Quando o vôo 1549 chegou a uma parada no frígido rio Hudson, os passageiros e a equipe entraram para as asas e as lâminas infláveis ​​de sua aeronave lentamente afundando. Os navios comerciais locais das frotas New York Waterway e Circle Line responderam quase que imediatamente, com o primeiro dos navios a chegar ao avião em quatro minutos. As tripulações dos vários navios trabalharam juntos para resgatar os passageiros e a tripulação do vôo 1549, e vários voluntários e agências ofereceram assistência médica. Esses esforços de resgate não foram motivados por interesses pessoais ou comerciais, e nenhum deles foi elogiado como heróis. Seus esforços receberam menos atenção porque suas ações eram precisamente o que esperamos um do outro.
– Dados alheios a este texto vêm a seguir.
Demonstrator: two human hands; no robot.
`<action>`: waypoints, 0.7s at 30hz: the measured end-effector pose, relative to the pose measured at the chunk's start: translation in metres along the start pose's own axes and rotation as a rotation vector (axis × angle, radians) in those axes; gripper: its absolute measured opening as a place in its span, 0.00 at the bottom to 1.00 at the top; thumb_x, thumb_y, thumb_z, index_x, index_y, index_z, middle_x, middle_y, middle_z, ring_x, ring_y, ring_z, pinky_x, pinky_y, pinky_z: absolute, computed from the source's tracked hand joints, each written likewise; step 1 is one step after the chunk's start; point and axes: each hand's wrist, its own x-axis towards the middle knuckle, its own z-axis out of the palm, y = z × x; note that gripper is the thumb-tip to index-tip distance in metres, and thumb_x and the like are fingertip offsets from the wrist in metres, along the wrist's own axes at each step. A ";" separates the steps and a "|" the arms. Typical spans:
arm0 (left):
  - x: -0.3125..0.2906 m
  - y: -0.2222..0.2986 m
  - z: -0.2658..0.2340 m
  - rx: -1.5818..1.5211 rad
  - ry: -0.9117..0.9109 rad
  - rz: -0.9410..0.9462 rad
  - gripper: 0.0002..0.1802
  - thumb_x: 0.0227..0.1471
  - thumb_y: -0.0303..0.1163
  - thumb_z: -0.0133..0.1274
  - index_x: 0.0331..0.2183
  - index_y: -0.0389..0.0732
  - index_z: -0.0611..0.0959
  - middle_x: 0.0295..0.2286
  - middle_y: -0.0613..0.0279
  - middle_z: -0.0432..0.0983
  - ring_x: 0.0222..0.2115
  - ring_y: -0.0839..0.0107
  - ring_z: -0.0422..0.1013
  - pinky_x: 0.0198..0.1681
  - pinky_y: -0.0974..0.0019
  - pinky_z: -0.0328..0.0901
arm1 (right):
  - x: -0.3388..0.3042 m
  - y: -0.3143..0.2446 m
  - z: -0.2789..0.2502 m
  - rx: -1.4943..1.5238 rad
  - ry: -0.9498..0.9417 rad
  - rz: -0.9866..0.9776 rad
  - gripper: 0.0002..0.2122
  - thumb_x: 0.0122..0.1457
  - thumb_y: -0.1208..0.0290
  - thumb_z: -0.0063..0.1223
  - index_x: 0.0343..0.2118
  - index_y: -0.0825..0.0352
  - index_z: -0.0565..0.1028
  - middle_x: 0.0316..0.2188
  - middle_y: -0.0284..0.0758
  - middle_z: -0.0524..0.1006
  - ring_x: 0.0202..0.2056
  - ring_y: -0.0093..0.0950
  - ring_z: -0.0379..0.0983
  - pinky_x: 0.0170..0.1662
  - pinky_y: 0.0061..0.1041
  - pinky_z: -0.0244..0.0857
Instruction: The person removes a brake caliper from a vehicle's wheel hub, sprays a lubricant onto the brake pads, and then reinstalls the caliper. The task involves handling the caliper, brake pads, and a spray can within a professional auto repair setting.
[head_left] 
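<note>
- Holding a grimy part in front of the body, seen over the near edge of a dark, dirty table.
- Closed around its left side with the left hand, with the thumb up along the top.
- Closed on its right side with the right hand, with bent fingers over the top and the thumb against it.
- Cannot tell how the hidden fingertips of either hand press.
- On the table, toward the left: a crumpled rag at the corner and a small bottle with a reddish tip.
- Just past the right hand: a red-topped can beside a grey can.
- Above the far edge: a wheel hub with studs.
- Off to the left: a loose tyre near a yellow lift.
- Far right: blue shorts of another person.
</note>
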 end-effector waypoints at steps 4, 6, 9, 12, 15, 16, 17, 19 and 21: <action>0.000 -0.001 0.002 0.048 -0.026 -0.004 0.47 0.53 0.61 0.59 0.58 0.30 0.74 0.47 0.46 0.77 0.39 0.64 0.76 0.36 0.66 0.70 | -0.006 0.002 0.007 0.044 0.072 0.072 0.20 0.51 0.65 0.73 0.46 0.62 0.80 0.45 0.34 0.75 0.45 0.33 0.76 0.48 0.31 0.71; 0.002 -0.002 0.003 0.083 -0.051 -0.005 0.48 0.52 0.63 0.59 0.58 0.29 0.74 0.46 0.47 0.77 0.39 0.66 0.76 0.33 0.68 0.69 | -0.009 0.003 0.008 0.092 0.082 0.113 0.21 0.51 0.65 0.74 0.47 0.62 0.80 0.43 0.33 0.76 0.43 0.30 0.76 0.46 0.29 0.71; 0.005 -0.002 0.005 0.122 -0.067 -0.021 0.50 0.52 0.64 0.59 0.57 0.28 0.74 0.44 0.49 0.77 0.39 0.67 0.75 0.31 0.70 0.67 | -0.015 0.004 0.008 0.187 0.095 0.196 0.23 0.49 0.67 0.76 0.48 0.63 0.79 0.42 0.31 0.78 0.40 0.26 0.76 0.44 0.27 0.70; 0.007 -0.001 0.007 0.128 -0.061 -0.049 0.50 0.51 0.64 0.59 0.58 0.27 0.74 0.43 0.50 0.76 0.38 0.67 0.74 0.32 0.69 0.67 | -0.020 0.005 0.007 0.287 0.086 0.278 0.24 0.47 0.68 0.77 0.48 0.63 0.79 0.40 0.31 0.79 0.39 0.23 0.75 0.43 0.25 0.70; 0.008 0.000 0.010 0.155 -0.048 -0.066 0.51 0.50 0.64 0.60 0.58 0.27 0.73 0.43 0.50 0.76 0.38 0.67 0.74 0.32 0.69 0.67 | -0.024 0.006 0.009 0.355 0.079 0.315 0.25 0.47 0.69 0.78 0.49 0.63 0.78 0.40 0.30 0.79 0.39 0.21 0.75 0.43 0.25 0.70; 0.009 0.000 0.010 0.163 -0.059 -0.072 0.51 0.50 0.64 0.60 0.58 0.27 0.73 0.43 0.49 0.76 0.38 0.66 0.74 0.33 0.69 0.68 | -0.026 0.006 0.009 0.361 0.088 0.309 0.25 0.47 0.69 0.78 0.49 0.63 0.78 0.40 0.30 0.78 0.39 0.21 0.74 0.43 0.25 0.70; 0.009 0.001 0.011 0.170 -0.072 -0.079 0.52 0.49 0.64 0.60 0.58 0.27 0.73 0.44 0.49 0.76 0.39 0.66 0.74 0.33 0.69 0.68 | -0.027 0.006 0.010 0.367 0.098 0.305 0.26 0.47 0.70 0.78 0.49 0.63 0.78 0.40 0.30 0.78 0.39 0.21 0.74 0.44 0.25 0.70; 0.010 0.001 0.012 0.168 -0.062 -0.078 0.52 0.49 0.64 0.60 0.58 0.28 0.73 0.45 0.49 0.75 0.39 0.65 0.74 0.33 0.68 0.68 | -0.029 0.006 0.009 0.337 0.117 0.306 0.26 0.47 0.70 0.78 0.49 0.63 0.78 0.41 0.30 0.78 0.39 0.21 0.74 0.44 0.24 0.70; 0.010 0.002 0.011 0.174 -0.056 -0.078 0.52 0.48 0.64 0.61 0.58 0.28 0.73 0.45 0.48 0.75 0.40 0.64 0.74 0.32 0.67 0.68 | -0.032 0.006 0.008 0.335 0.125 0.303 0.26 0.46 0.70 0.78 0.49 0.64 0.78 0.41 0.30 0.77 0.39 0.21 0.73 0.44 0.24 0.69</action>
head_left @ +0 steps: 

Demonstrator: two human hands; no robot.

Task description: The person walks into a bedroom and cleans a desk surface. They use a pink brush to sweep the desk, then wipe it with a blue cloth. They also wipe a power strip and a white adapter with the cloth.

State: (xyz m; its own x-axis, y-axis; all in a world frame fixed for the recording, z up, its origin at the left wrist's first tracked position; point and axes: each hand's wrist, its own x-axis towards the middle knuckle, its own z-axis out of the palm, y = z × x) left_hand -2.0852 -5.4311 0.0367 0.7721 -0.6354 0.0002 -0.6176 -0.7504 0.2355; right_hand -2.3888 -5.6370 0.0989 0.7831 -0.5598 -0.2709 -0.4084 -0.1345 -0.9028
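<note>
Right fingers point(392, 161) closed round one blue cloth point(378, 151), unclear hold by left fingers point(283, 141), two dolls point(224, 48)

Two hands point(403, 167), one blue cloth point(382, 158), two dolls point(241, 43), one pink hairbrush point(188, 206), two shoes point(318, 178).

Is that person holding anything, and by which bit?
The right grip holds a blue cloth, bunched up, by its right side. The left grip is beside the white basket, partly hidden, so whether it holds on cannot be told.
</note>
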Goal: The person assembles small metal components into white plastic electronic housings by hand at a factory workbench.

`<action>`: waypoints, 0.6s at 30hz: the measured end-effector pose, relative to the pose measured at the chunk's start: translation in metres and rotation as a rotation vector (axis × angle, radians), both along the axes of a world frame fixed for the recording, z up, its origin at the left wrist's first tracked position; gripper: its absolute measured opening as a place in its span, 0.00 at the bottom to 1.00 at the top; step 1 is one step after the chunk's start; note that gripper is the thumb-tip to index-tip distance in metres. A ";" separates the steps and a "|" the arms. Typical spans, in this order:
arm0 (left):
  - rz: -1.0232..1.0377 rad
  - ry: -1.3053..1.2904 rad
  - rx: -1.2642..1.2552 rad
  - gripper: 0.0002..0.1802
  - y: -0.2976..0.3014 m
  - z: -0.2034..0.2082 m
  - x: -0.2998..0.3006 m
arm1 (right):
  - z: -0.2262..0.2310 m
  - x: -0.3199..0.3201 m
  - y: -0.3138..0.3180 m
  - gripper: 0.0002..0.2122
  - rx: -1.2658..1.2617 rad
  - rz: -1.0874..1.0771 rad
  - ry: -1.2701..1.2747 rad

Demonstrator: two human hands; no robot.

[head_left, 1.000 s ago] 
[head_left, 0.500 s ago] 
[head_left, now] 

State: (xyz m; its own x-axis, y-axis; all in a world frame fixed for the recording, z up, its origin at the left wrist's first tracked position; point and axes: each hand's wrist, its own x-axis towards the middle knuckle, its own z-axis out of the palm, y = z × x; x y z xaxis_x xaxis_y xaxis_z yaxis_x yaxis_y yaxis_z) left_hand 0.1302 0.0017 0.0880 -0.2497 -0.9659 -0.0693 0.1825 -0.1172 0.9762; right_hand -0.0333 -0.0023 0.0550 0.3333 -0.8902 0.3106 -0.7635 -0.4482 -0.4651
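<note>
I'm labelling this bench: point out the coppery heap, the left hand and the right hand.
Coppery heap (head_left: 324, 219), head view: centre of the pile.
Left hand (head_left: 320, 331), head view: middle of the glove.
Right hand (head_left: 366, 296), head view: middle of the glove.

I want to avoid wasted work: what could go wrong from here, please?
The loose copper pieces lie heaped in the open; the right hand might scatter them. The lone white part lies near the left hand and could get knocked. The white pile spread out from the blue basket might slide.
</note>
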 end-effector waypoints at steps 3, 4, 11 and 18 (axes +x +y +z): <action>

É o incomum, não o lugar comum, que recebe atenção. Em 13 de março de 1964, Kitty Genovese estacionou perto de sua casa em Kew Gardens, Nova York e seguiu para sua residência em um pequeno complexo de apartamentos. Winston Moseley, um operador de máquinas de negócios que mais tarde confessou que seu motivo era simplesmente matar uma mulher, superou Genovese e a esfaqueou duas vezes nas costas. Genovês gritou: "Oh meu Deus, ele me esfaqueou! Me ajude! ", Um chamado que foi ouvido pelos vizinhos. Quando um vizinho gritou para o atacante: "Deixe aquela garota sozinha", Moseley fugiu. Genovês, que estava ferido e sangrando, moveu-se em direção ao prédio de apartamentos lentamente e sozinho. Moseley retornou aproximadamente 10 minutos depois e procurou Genovese. Encontrando-a quase inconsciente em um corredor do prédio, ele continuou seu ataque de faca contra ela e a atacou sexualmente. Todo o ataque se desenrolou durante cerca de meia hora, e ainda ninguém respondeu. O primeiro apelo claro para ajuda à polícia não ocorreu até os minutos após o ataque final, e Genovese morreu em uma ambulância a caminho do hospital. O número de pessoas que estavam cientes de algum aspecto do ataque foi estimado de uma dúzia para mais de três dúzias. Um vizinho não identificado que viu parte do ataque foi citado em um artigo do New York Times dizendo que "eu não queria me envolver". A noção de que as pessoas não podem ajudar a outra, mesmo um estranho, com extrema necessidade levou à indignação pública. Décadas de pesquisa levaram à conclusão de que a ambigüidade da situação e a difusão da responsabilidade eram fatores contribuintes.

Essas duas notícias ilustram, de maneiras muito diferentes, quão invisíveis as forças esculpidas pela evolução e cultivadas pelo meio ambiente atuam sobre nossas espécies. Quando os capitães comerciais atuam contra seus próprios interesses financeiros para resgatar os outros em um avião que afunda, não pensamos nisso porque acreditamos que seja o que qualquer indivíduo na mesma situação faria naturalmente. Quando os observadores de um ataque brutal não fazem nada para ajudar a vítima, ficamos horrorizados porque acreditamos que vai contra quem somos como uma espécie. A noção de que "o que é bom para mim é bom para a sociedade" tem sido um pilar na economia nas últimas quatro décadas, mas a economia está errada. Os seres humanos não são motivados unicamente por interesses próprios, mas sim trabalhamos juntos e nos ajudamos uns aos outros quando precisamos. Nós sobrevivemos e prosperamos a longo prazo por meio de preocupações e ações coletivas, não por atividades exclusivamente egoístas.